Alguém se lembra de Sidneya? Sabe quem ela era? Pois Sidneya Santos de Jesus era diretora da Penitenciária Bangu I e foi assassinada no dia 5 de setembro de 2000, ao chegar à sua casa, dirigindo seu próprio carro. Até hoje não se sabe quem a matou. O inquérito permanece aberto na 37a DP. Alguém se lembra da razão pela qual mataram Sidneya?
Sidneya morreu porque era uma mulher destemida e determinada. Sidneya morreu porque ousou lutar contra a corrupção no sistema penitenciário do Rio de Janeiro.
A morte não desvendada e esquecida de Sidneya, e seus assassinos à solta, só contribuem para que a corrupção continue grassando nas prisões de nosso estado. Quem vai querer combater a corrupção para valer e se transformar numa nova Sidneya?
Os assassinos impunes de Sidneya ajudam a compor a cifra vergonhosa dos homicídios não esclarecidos no estado do Rio de Janeiro. Pesquisa coordenada por Luiz Eduardo Soares, em 1996, indicou que apenas 8% dos homicídios aqui cometidos, são esclarecidos pela polícia. Hoje se diz que esse percentual aumentou e que estaria próximo dos 30%. Ninguém sabe ao certo e estamos buscando recursos para atualizar os dados. O que importa, no entanto, é ressaltar com toda ênfase e indignação que matar neste estado e neste país sai barato. Sai barato para os assassinos de uma diretora de penitenciária e sai de graça para os assassinos de gente comum.
A procura dos assassinos de Tim Lopes tem mobilizado toda a polícia do Rio de Janeiro. É justo? É justíssimo. As qualidades de Tim Lopes como ser humano e como profissional foram apontadas ao longo dos últimos dias e nem uma única palavra do que foi dito é exagerada ou falsa.
Conhecia o Tim desde os tempos em que dirigi o Sistema Penitenciário do Rio de Janeiro, entre 1991 e 1994, e um acompanhava o que o outro fazia. Os encontros, embora poucos ao longo dos anos, foram momentos em que eu ouvia atenta os relatos empolgados de Tim sobre as reportagens em que estava envolvido. Jornalista corajoso e criativo, ousou querer mostrar como as populações pobres em muitas áreas da cidade vivem aterrorizadas e impotentes diante das leis do tráfico.
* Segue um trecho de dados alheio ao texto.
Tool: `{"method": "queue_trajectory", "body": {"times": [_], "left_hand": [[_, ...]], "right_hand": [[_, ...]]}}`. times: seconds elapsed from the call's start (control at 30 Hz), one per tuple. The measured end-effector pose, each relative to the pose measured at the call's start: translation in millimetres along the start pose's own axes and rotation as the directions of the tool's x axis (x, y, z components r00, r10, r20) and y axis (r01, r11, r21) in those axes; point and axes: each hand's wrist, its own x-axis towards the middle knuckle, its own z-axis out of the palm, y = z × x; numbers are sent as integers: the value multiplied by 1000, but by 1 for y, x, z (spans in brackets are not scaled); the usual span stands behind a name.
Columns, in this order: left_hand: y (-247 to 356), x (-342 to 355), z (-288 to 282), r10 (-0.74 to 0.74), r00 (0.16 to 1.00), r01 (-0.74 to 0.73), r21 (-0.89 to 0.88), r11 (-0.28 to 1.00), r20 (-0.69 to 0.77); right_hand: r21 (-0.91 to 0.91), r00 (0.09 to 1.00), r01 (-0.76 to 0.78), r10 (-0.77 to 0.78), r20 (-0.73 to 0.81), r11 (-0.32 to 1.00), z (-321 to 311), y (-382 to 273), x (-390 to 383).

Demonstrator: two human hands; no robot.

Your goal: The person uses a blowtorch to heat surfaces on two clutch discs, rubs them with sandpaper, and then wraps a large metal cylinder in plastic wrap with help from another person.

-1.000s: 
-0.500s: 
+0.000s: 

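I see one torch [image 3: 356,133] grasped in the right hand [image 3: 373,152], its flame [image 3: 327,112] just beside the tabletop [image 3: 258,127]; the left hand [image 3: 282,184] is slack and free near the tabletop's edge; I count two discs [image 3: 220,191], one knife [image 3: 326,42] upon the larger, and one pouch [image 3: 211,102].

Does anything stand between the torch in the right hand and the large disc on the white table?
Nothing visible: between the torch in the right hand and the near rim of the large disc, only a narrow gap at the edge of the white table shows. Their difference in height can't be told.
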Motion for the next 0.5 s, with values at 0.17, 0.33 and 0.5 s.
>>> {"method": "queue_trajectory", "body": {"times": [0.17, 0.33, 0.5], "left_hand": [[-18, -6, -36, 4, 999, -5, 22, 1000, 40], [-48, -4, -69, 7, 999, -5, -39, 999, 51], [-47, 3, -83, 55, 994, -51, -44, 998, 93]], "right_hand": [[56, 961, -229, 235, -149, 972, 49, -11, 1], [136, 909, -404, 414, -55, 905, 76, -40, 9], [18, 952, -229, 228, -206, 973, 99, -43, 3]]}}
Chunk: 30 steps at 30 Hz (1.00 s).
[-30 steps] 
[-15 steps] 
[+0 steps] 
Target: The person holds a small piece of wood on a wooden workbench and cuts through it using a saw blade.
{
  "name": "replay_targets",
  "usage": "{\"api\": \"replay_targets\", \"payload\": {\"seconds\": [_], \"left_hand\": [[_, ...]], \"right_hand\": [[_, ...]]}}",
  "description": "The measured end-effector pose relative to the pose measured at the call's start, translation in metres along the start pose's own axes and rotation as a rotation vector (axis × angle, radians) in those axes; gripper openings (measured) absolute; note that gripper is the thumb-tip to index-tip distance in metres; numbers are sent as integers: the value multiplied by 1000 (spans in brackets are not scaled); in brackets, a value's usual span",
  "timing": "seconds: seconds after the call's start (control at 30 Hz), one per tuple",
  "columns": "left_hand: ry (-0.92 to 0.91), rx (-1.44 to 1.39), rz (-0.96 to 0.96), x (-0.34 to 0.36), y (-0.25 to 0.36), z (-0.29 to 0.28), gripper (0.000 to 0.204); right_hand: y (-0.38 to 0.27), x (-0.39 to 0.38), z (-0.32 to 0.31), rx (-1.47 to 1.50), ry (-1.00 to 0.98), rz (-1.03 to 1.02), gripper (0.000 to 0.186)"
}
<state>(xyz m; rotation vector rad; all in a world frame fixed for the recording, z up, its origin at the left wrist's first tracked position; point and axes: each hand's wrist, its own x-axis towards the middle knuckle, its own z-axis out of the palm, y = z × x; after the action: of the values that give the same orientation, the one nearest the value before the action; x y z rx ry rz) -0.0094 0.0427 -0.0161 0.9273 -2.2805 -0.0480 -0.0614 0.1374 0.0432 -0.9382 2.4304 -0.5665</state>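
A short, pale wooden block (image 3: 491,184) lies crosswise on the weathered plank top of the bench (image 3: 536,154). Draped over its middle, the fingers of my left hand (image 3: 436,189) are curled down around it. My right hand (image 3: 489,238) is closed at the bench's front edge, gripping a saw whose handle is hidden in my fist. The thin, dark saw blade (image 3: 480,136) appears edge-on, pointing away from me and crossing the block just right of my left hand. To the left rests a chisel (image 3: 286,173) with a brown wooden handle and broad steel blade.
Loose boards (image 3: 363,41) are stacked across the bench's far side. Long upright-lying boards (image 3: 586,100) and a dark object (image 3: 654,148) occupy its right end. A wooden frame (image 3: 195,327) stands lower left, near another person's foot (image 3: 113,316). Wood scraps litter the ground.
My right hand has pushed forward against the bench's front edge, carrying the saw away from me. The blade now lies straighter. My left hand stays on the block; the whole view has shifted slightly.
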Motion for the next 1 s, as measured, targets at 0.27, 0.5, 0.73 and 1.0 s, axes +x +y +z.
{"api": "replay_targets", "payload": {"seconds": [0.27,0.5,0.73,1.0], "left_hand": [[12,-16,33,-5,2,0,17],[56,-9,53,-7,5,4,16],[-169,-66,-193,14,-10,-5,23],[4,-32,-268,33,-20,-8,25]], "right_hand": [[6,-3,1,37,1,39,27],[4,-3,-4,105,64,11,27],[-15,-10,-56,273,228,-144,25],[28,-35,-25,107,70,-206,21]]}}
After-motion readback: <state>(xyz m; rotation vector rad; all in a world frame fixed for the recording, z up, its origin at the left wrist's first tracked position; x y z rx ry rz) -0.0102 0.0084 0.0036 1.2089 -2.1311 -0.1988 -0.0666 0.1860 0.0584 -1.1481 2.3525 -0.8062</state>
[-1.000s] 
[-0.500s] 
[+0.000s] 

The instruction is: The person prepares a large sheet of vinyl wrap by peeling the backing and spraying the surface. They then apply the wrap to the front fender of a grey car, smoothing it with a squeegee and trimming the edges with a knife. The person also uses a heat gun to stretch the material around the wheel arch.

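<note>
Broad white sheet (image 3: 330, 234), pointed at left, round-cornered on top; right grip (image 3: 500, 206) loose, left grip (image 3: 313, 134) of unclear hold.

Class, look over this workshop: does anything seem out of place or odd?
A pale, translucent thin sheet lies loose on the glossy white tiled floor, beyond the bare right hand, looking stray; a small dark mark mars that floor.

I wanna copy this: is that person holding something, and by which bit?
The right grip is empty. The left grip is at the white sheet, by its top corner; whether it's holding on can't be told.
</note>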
Sidneya também ousou enfrentar o tráfico que, dentro das cadeias, corrompe agentes penitenciários e, fora dela, corrompe advogados e a polícia. Sidneya era, como Tim, determinada. Sidneya era, como Tim, corajosa. Não conseguiu, como Tim, finalizar o que havia iniciado. Como anda o inquérito sobre sua morte? Até onde a polícia se mobilizou para encontrar seus assassinos?
Como Sidneya, milhares de homens e mulheres são mortos a cada ano no Rio de Janeiro. Só nos últimos dez anos houve 67.700 assassinatos no estado. A quase totalidade desses homicídios permanece impune. A imensa maioria das vítimas é composta de jovens pobres, negros e favelados. E, para se ter uma idéia da magnitude do número de assassinatos em dez anos no Rio de Janeiro, é bom lembrar que em dez anos de guerra no Vietnam, morreram 58.152 americanos!
O Portal Viva Favela, do Viva Rio, tem registrado e-mails impressionantes, enviados por moradores de comunidades carentes do estado. Dizem eles: Nos sentimos fracos, quase sem voz. Os problemas têm que atingir alguém de fora da favela para perceberem o que é o nosso dia-a-dia; Fico abismado quando vejo bombeiros desenterrando vários esqueletos em busca de um, e tratar os outros com descaso.
Que a morte de Tim e a procura por seu corpo, que contribuiu para expor a realidade brutal dos cemitérios clandestinos existentes em algumas favelas do Rio, também sirvam para acordar a consciência cidadã dos fluminenses, de forma permanente. Que os assassinatos de todos, jovens e velhos, pobres e ricos, homens e mulheres, possam nos indignar, como a morte de Tim nos indignou.